Talks on the prohibition of tactical nuclear weapons deployment in third countries should be the next step in arms control, the Russian foreign minister said on Friday. Moscow and Washington announced earlier in the day that a new strategic arms control treaty, reducing nuclear warheads to 1,550 and delivery vehicles to 800 on each side, would be signed on April 8 in Prague.
The treaty, which is valid for ten years, stipulates that strategic offensive weapons are to be based solely on the national territories of Russia and the United States.
“I am convinced that negotiations on further progress in nuclear arms reduction will continue.
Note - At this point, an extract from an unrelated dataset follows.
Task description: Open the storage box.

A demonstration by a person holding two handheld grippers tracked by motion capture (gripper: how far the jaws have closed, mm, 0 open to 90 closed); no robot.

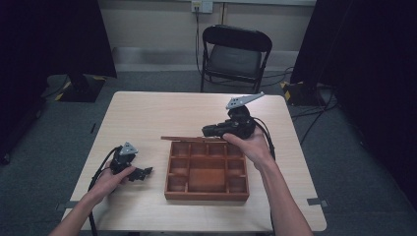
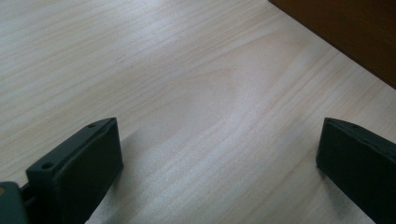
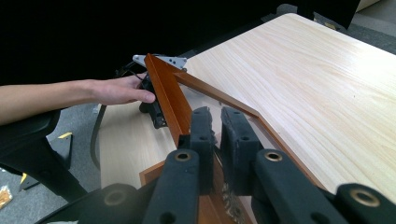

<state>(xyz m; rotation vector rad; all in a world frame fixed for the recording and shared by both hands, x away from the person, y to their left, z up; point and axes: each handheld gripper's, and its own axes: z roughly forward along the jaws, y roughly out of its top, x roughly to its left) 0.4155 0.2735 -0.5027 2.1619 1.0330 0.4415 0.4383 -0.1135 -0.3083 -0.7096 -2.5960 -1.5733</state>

But this conversation can only be conducted in the context of the general strategic situation, in the context of general disarmament tasks,” Sergei Lavrov said.
He added that Russia had earlier proposed that nuclear weapons must only be deployed in the territory of those countries to which they belong.
“This should be the starting point in any conversation on this topic,” he said.
The minister said the new treaty will be submitted to the national parliaments for ratification “as soon as it is signed.”
Russia and the United States have been negotiating a strategic arms control pact since the two countries’ presidents met in April last year, but the work on the document has dragged on, with U.S. plans for missile defense in Europe a particular sticking point.
The Kremlin said the new treaty will establish a link between missile defense and offensive weapons.